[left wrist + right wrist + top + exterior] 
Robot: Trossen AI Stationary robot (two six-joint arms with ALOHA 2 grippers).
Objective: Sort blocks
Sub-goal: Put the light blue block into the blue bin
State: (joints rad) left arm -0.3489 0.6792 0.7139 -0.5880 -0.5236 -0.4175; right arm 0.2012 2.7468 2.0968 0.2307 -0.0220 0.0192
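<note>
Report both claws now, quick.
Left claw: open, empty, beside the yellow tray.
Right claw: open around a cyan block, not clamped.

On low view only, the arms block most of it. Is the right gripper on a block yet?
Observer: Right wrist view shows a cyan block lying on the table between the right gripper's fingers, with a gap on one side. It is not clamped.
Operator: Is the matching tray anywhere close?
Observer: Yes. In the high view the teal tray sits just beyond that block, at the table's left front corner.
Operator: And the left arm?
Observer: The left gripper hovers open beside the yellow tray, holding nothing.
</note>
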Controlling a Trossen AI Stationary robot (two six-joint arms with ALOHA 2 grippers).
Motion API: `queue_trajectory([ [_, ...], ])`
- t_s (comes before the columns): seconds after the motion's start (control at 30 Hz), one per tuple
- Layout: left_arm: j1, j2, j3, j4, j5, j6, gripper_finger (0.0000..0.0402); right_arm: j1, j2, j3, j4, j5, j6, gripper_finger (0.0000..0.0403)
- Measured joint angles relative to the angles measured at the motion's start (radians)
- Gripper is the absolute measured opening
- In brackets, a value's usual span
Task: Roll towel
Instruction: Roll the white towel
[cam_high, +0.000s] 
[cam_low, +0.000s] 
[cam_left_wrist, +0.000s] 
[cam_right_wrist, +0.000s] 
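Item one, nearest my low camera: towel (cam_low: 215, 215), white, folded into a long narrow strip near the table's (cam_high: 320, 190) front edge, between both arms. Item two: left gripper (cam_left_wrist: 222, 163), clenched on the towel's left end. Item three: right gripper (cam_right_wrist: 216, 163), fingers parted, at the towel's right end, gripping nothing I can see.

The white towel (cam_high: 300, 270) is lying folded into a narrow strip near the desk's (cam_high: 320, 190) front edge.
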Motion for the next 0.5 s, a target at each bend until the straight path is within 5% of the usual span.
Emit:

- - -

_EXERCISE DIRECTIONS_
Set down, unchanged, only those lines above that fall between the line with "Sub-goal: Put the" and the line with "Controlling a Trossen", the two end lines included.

_EXERCISE RESPONSE_
Sub-goal: Put the light blue block into the blue bin
State: (joints rad) left arm -0.3489 0.6792 0.7139 -0.5880 -0.5236 -0.4175; right arm 0.2012 2.7468 2.0968 0.2307 -0.0220 0.0192
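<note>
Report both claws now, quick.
Left claw: open, empty, beside the yellow tray.
Right claw: open around a cyan block, not clamped.

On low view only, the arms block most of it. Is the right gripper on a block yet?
Observer: Right wrist view shows a cyan block lying on the table between the right gripper's fingers, with a gap on one side. It is not clamped.
Operator: Is the matching tray anywhere close?
Observer: Yes. In the high view the teal tray sits just beyond that block, at the table's left front corner.
Operator: And the left arm?
Observer: The left gripper hovers open beside the yellow tray, holding nothing.
</note>
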Controlling a Trossen AI Stationary robot (two six-joint arms with ALOHA 2 grippers).

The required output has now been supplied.